What the task requires:
Should the listing contain images, exclude them; give the rest again exactly.
== Collected data ==
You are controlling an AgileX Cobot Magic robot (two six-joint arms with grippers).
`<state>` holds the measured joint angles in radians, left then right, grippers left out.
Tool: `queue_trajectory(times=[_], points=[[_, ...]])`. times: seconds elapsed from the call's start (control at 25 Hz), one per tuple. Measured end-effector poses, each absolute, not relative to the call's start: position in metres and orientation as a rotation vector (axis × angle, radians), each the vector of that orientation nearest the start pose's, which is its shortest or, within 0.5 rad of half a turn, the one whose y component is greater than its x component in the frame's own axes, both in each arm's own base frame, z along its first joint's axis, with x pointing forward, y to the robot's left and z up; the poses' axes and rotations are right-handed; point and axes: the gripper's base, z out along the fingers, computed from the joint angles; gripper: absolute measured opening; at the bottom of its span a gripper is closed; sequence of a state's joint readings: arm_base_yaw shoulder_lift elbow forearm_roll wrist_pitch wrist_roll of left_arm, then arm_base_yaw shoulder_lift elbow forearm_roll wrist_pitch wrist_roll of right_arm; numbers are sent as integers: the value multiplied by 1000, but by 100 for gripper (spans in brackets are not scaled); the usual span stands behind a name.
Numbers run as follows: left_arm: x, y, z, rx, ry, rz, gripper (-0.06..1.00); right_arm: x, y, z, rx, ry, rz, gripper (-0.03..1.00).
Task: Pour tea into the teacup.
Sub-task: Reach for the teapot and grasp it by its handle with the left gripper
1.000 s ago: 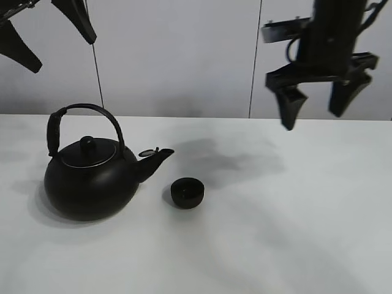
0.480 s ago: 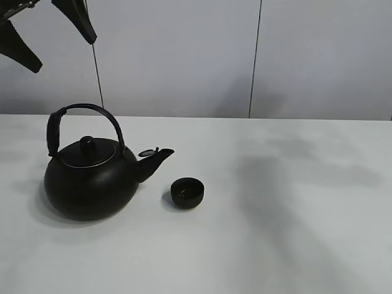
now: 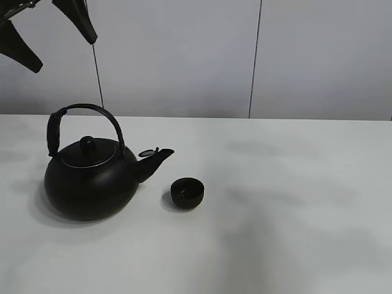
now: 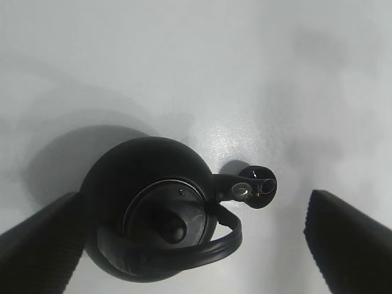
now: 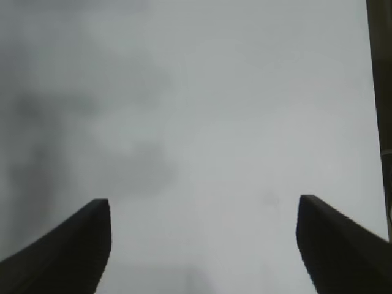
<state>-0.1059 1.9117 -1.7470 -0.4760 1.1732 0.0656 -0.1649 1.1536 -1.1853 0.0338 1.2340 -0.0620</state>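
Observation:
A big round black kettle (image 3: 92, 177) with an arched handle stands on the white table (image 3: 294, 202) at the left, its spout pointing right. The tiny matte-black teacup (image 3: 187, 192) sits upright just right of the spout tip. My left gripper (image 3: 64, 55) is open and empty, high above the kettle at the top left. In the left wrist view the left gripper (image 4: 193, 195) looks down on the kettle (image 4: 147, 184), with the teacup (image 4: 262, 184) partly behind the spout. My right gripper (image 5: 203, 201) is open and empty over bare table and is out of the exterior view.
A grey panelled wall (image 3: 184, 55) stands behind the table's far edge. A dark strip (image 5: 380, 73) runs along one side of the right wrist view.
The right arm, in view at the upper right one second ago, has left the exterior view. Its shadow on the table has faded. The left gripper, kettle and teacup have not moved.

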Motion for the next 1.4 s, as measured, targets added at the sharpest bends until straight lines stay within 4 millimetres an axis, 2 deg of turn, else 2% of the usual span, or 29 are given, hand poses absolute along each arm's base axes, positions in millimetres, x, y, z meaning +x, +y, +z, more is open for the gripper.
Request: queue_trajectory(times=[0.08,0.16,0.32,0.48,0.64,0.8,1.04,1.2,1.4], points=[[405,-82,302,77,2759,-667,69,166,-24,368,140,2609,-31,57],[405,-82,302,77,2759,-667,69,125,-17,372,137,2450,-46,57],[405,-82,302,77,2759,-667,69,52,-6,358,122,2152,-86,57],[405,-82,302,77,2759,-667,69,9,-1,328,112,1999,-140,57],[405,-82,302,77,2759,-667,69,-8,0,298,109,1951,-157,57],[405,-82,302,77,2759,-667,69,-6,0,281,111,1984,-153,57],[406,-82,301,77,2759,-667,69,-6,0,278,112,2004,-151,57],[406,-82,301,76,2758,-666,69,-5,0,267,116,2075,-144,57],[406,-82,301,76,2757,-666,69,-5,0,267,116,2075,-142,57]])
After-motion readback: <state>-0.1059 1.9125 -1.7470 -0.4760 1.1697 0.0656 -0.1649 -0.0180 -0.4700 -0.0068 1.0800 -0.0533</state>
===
Exercise solution:
You are controlling an AgileX Cobot Magic robot (two six-joint arms with grippers).
`<state>` holds the measured joint angles in radians, left then right, grippers left out.
Tool: `queue_trajectory(times=[_], points=[[_, ...]])`. times: seconds elapsed from the call's start (control at 25 Hz), one per tuple. Measured end-effector poses, each absolute, not relative to the call's start: position in metres and orientation as a rotation vector (axis × angle, radians), each the vector of that orientation nearest the start pose's, which is its shortest or, within 0.5 rad of half a turn, the one whose y component is greater than its x component in the frame's own axes, both in each arm's own base frame, z along its first joint's axis, with x pointing forward, y to the robot's left and z up; the poses' axes and rotations are right-handed; point and axes: the gripper's base, z out along the fingers, computed from the joint angles; gripper: absolute measured opening; at the bottom of its span a gripper is closed; sequence of a state's joint readings: arm_base_yaw shoulder_lift elbow forearm_roll wrist_pitch wrist_roll of left_arm, then arm_base_yaw shoulder_lift elbow forearm_roll wrist_pitch wrist_roll of right_arm; numbers are sent as integers: the value multiplied by 1000, but by 100 for gripper (spans in brackets are not scaled); the usual span stands behind a name.
Numbers run as follows: left_arm: x, y, z, rx, ry, rz, gripper (-0.06..1.00); right_arm: x, y, z, rx, ry, rz, gripper (-0.03..1.00).
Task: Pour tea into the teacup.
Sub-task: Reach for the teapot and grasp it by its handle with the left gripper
1.000 s ago: 
0.480 s ago: 
now: 
now: 
now: 
<state>-0.1059 1.9117 -1.7470 -0.4760 1.1732 0.0656 -0.1649 1.1536 -1.1853 0.0338 1.2340 -0.0620</state>
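Observation:
A big round black kettle (image 3: 92, 177) with an arched handle stands on the white table (image 3: 294, 202) at the left, its spout pointing right. The tiny matte-black teacup (image 3: 187, 192) sits upright just right of the spout tip. My left gripper (image 3: 64, 55) is open and empty, high above the kettle at the top left. In the left wrist view the left gripper (image 4: 193, 195) looks down on the kettle (image 4: 147, 184), with the teacup (image 4: 262, 184) partly behind the spout. My right gripper (image 5: 203, 201) is open and empty over bare table and is out of the exterior view.
A grey panelled wall (image 3: 184, 55) stands behind the table's far edge. A dark strip (image 5: 380, 73) runs along one side of the right wrist view.
The right arm, in view at the upper right one second ago, has left the exterior view. Its shadow on the table has faded. The left gripper, kettle and teacup have not moved.
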
Motion for the next 1.4 s, as measured, targets added at the sharpest bends until straight lines stay within 4 millimetres an axis, 2 deg of turn, else 2% of the usual span, or 29 are given, hand poses absolute along each arm's base axes, positions in millimetres, x, y, z meaning +x, +y, +z, more is open for the gripper.
Request: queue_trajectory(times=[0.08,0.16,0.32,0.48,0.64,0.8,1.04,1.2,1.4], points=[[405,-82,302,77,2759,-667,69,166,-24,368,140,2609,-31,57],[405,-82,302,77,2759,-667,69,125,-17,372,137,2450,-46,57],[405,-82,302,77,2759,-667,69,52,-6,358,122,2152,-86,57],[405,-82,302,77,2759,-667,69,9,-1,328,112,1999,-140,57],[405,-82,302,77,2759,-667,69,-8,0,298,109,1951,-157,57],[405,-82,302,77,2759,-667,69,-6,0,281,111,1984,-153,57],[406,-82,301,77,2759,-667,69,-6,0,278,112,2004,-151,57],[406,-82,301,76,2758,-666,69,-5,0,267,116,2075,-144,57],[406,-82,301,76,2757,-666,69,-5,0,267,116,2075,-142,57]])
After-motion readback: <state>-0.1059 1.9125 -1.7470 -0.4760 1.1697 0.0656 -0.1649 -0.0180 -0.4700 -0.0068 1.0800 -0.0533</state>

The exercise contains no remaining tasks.